▶ **Directions**:
Check each line of the listing for the string "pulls", count the lines that have it, and answer with that number only.

▶ **Given data**:
------------
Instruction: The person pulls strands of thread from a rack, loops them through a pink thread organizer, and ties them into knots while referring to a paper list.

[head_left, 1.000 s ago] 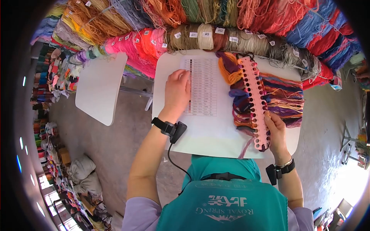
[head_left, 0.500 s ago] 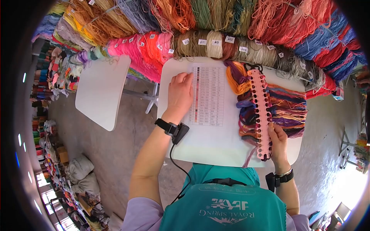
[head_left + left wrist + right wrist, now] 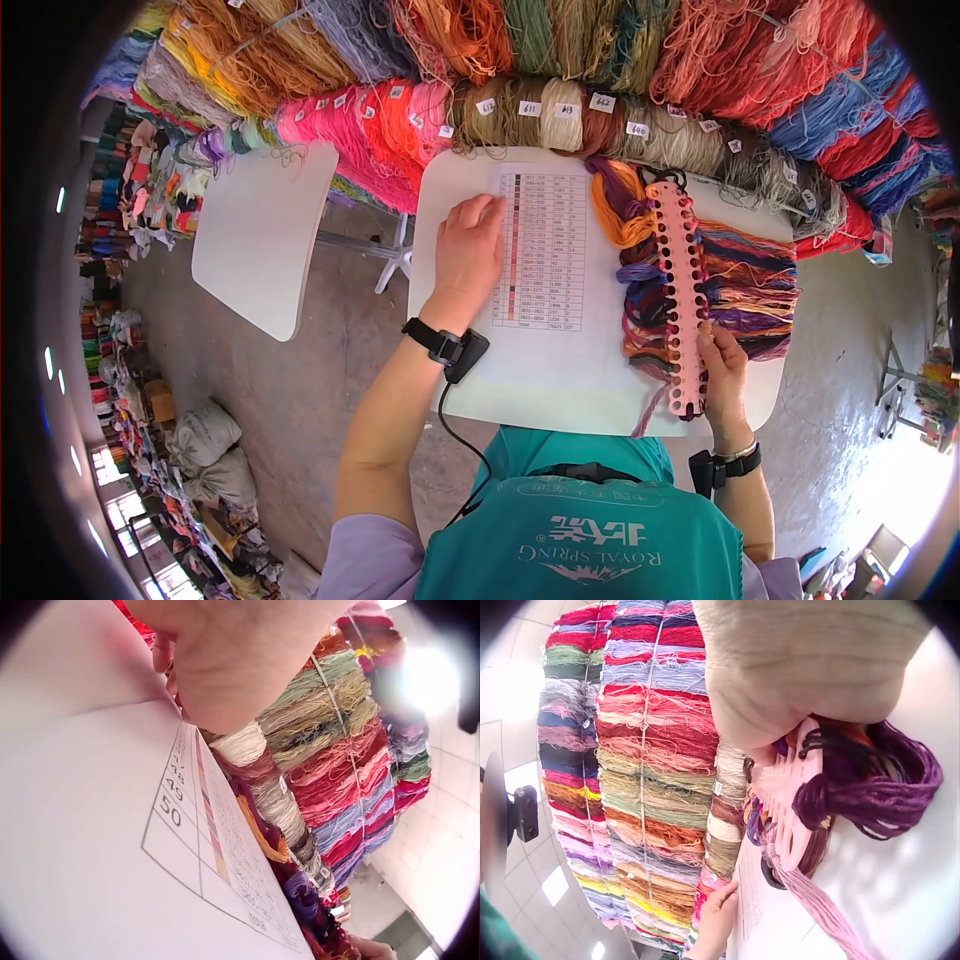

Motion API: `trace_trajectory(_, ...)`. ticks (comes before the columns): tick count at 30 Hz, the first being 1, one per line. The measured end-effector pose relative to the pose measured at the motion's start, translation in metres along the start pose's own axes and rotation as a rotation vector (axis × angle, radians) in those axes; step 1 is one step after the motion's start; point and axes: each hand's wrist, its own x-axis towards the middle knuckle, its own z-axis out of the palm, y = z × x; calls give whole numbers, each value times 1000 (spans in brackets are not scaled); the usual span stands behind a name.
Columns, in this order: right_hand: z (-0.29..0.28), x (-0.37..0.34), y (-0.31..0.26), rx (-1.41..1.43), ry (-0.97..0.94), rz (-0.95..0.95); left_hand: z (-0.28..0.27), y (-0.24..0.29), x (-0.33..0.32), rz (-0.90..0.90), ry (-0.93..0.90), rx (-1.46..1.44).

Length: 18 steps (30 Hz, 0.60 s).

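My left hand (image 3: 468, 255) rests on the left side of a printed colour chart (image 3: 548, 300), its fingertips beside the strip of colour swatches near the top. In the left wrist view, row numbers run along the edge of the sheet. At the right of the white table, my right hand (image 3: 724, 365) pinches the lower right edge of a pink thread holder (image 3: 683, 290), a long card with holes down both sides. Knotted thread bundles (image 3: 745, 290) in purple, orange, red and blue hang from its holes. In the right wrist view, a purple bundle (image 3: 877, 784) loops out beside the palm.
Along the table's far edge lie rolls of thread skeins (image 3: 560, 112) with number tags, and more hanging skeins (image 3: 560, 40) rise behind them. A second white tabletop (image 3: 262, 235) stands to the left. White sacks (image 3: 205, 435) sit on the floor further left.
The head view has shifted, so the table sits slightly lower and further right in it. Both hands keep their places on the chart and the thread holder.
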Motion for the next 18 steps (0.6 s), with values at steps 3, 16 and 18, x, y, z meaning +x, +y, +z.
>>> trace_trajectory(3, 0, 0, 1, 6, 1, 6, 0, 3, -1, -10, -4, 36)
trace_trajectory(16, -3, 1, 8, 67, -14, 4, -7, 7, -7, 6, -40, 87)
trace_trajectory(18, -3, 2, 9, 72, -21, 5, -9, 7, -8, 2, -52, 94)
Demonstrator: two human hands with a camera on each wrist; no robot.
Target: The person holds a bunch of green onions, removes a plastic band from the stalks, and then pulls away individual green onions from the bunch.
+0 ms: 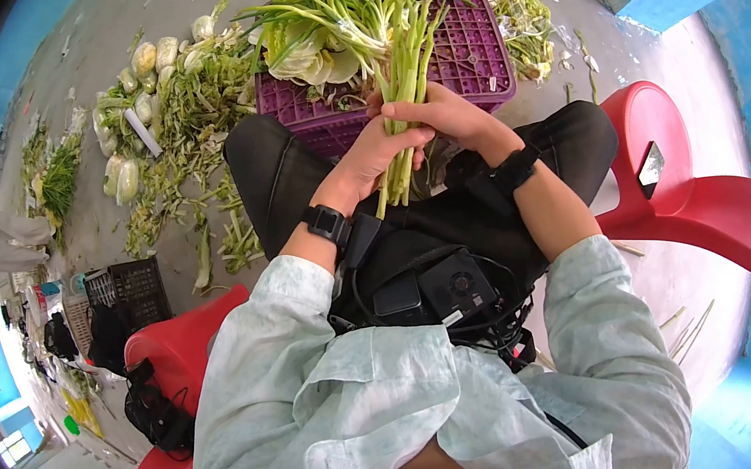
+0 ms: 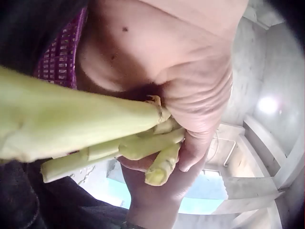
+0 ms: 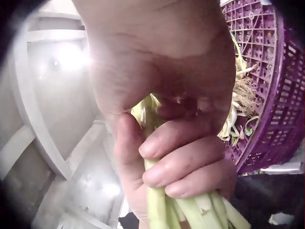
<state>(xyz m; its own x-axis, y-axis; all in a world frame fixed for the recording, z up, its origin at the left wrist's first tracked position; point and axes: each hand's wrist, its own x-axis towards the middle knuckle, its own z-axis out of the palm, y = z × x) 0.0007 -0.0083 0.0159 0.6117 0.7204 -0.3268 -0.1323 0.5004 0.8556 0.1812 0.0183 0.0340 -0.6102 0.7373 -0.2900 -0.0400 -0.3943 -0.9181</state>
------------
▶ **Written answer**:
2